WHAT YOU HAVE TO DO | Locate the line that contains "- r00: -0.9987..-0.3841" in the entries below, then repeat it and every following line through the line that contains "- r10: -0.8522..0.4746", exactly, and no others.

● ● ● ● ●

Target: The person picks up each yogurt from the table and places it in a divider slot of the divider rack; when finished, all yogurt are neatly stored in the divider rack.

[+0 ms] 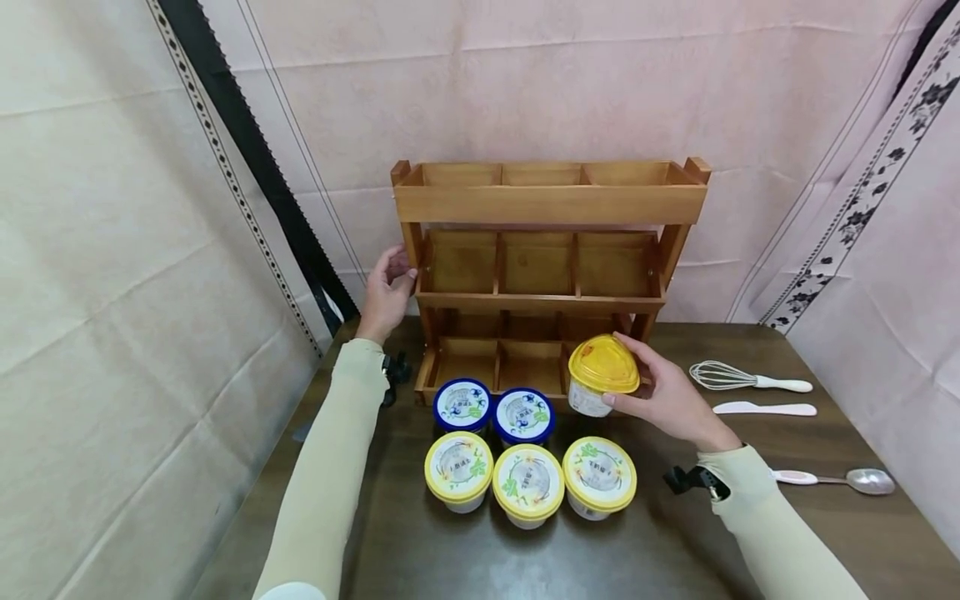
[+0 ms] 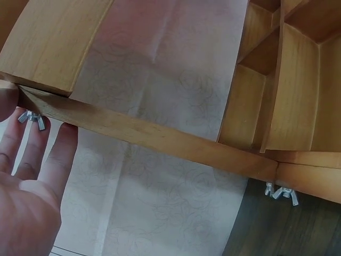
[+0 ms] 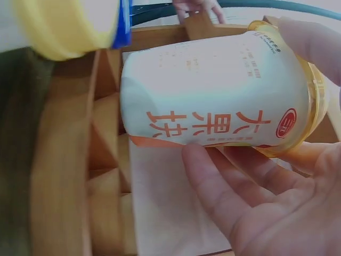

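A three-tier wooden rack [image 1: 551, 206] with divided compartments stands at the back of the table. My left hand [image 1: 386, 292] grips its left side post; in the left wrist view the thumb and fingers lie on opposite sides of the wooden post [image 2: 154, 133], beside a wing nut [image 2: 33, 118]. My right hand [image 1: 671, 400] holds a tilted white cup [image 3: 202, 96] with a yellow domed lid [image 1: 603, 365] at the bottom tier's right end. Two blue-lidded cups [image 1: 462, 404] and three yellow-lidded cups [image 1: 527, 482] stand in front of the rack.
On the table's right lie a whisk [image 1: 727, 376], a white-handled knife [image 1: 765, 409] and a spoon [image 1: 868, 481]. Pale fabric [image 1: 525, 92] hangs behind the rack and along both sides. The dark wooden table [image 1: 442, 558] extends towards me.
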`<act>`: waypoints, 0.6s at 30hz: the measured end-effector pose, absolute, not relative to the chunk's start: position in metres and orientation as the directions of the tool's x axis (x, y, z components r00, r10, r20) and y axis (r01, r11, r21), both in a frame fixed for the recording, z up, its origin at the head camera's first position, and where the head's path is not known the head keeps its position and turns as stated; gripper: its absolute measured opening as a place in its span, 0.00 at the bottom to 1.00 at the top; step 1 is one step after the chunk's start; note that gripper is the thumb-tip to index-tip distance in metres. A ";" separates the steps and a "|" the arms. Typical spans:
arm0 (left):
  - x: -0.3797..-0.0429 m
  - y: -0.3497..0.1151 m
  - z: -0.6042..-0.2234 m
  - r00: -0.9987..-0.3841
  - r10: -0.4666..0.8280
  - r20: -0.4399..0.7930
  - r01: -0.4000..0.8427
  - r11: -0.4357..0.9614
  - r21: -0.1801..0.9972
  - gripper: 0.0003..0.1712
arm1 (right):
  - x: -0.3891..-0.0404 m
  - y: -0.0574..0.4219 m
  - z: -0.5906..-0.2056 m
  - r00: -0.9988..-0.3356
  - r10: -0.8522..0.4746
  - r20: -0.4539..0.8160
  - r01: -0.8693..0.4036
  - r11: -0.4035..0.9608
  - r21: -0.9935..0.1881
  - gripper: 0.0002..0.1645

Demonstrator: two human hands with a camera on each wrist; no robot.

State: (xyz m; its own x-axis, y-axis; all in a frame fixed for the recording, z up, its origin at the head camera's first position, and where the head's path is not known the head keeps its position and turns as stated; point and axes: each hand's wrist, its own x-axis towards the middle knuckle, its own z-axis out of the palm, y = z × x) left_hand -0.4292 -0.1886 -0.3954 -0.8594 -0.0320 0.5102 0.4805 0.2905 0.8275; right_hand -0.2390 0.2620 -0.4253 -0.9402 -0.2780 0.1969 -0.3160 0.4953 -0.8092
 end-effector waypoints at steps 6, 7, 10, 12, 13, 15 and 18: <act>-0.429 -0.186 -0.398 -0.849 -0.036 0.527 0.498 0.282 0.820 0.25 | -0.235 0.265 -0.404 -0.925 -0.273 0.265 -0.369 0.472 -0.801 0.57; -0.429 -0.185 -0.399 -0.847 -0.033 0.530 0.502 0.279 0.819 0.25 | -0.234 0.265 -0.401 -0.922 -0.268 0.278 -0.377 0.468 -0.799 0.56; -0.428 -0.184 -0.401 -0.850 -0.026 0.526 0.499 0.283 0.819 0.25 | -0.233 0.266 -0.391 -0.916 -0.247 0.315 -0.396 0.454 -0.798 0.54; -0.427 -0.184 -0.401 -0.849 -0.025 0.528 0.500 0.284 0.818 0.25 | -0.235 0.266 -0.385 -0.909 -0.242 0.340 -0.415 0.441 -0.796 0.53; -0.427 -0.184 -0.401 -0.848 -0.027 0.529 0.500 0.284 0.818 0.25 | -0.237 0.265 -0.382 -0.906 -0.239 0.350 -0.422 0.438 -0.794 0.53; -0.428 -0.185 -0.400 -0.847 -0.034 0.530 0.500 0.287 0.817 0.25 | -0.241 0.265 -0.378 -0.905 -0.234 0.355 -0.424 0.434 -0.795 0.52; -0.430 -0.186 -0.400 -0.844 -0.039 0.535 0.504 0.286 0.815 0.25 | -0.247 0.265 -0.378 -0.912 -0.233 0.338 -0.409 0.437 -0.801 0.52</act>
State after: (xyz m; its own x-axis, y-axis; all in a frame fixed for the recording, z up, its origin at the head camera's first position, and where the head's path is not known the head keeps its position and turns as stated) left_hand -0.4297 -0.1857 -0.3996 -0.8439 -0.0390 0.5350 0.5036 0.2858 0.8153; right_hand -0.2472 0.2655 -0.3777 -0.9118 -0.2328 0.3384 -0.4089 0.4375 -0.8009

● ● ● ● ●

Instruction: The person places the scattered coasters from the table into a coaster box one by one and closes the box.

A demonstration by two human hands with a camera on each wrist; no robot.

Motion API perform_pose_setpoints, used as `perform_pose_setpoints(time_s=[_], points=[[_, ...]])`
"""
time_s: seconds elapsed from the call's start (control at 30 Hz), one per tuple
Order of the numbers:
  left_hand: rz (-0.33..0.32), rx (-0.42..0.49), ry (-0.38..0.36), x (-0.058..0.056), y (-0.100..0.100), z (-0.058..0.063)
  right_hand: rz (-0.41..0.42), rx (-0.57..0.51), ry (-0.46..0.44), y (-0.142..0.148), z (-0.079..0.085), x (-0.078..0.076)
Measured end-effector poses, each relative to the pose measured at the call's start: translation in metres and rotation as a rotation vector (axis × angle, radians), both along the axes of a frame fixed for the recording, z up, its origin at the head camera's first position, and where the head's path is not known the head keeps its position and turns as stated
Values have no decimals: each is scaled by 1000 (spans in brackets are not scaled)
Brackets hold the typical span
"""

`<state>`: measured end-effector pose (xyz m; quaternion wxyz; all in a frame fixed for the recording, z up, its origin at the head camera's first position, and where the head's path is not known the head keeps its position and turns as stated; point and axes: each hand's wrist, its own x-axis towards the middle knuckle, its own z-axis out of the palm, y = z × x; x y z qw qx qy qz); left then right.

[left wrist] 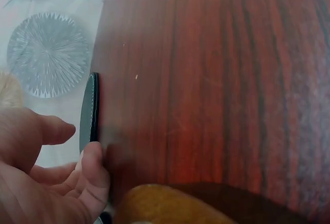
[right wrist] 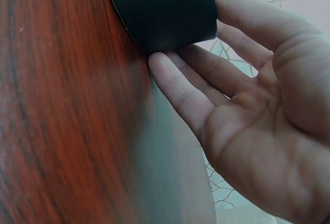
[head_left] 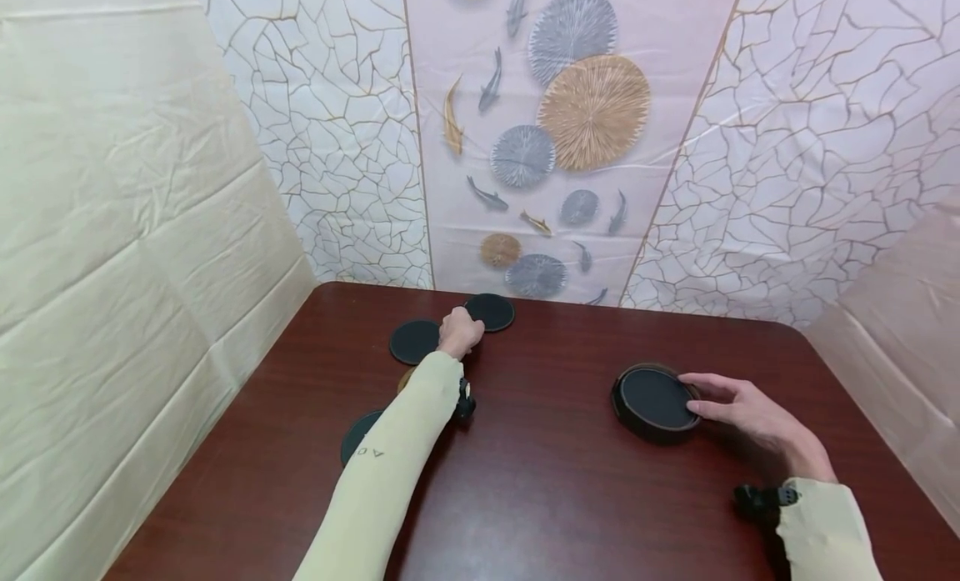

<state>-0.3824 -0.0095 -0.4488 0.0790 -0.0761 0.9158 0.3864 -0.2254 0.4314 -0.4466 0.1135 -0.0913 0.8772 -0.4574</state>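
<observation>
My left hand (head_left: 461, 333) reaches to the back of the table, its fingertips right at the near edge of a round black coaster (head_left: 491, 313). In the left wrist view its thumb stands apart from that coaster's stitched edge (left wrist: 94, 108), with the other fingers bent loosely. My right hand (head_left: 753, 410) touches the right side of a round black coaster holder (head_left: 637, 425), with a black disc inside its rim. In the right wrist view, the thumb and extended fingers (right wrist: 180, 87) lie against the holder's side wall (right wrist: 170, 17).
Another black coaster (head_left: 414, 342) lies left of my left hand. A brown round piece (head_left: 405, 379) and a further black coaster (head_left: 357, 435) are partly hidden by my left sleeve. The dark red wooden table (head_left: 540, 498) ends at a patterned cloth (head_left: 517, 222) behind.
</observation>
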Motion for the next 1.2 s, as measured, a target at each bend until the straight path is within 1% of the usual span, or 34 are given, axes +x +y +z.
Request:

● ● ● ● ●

THE COMPLETED TASK |
  - r00: -0.9987..-0.3841
  - r10: -0.4666..0.8280
  - r20: -0.4399..0.7930
  - r01: -0.4000..0.8427
  - r11: -0.4357..0.9614
  - r21: -0.1801..0.9972
  - gripper: 0.0003..0.1712
arm1 (right):
  - x: -0.3891..-0.0404 m
  - y: -0.0574..0.4219 m
  - z: -0.5906..-0.2056 m
  - r00: -0.9988..-0.3356
  - r10: -0.8522..0.4746

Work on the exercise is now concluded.